In November 2005, freelance writer Patch Rose was diagnosed with a GBM brain tumor. Statistically, GBM patients live about one year after diagnosis. So far, Patch is beating the odds.

A Woman Like Velma

Velma hovers over me, a jealous lover. She searches my face for signs of betrayal, while burning, burning my skull with her poisonous, glowering eyes.
Every afternoon, five days a week, I surrender my brain and body to a device called an IMRT radiation machine, a room-sized, radioactive drill.
I call it Velma.
Velma has three hand maidens, Lynne, Tracy and Brandee.

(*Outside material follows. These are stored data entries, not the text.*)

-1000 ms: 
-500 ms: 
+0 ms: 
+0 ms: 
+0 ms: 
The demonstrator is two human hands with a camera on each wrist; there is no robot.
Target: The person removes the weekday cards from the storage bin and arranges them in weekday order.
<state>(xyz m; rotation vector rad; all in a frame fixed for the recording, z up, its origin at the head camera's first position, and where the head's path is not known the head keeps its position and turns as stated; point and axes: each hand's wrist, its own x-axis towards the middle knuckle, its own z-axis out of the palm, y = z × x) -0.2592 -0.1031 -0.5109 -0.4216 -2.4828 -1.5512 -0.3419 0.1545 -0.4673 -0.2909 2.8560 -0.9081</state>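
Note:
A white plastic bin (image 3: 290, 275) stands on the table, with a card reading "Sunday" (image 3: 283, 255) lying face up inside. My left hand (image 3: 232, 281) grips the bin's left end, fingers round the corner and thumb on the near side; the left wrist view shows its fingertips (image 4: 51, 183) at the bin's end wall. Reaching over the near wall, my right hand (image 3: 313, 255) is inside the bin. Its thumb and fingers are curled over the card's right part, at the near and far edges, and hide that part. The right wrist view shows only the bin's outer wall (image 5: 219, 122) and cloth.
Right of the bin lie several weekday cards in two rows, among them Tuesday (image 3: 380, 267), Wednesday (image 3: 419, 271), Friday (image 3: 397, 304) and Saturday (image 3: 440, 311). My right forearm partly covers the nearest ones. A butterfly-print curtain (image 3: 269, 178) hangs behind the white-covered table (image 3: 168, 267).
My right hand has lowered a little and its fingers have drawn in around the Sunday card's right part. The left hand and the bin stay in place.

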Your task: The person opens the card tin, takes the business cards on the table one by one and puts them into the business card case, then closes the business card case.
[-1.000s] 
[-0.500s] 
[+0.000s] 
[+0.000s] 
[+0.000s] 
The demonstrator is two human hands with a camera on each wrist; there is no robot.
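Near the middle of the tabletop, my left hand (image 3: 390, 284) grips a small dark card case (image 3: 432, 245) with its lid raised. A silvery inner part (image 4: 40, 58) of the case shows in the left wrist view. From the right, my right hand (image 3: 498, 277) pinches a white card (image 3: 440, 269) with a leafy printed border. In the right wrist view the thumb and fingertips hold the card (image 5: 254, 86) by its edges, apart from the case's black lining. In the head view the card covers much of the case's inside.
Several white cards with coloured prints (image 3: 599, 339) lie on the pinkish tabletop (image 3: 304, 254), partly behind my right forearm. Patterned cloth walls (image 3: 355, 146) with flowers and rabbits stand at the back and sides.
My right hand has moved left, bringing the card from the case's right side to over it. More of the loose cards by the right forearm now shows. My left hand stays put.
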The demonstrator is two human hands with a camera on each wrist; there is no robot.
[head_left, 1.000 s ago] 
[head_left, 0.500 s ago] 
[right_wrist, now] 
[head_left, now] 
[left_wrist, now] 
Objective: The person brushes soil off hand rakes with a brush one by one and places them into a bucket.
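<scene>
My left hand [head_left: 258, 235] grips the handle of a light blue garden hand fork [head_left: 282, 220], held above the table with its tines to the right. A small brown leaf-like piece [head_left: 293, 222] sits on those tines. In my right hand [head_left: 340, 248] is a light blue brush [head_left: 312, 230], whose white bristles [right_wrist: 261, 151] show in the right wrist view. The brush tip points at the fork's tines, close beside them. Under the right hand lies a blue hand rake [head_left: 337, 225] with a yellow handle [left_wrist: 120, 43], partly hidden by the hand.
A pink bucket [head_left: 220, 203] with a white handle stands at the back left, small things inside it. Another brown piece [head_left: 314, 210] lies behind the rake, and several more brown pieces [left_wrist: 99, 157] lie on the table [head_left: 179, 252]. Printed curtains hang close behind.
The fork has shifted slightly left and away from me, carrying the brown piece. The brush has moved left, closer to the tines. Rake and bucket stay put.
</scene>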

These radiation technologists prepare me for my fifteen minutes of passion with Velma. They make the bed where Velma and I will mate. They lay me down and strap on my face mask.
I am trapped beneath the tight mask, locked in a plastic cage. The pinpoint holes above my eyes allow me to see only sweeping shadows, for to look into the eyes of the goddess Velma would mean sure death.
The hand maidens silently prepare me, a sacrifice to their goddess. They secure me to the altar, offer me a whisper of encouragement, then flee.
And then, Velma drills.
Behind their protective shield, the hand maidens watch as the goddess and I couple. Loud sirens wail as Velma drives gamma rays past my skull and into the deep meat of my brain. Computers guide Velma’s gaze, a feeble attempt at reducing the destruction of healthy brain cells. For healthy cells will die. My lover kills me even as she offers me succor.
Velma drills. Her rays hit my optic nerve. Bright flashes, blue and violet, lightning across my eyelids. Through the mask I smell the burnt hair stench of ozone. The seconds turtle by as I endure this hopeful electrocution. Velma drills.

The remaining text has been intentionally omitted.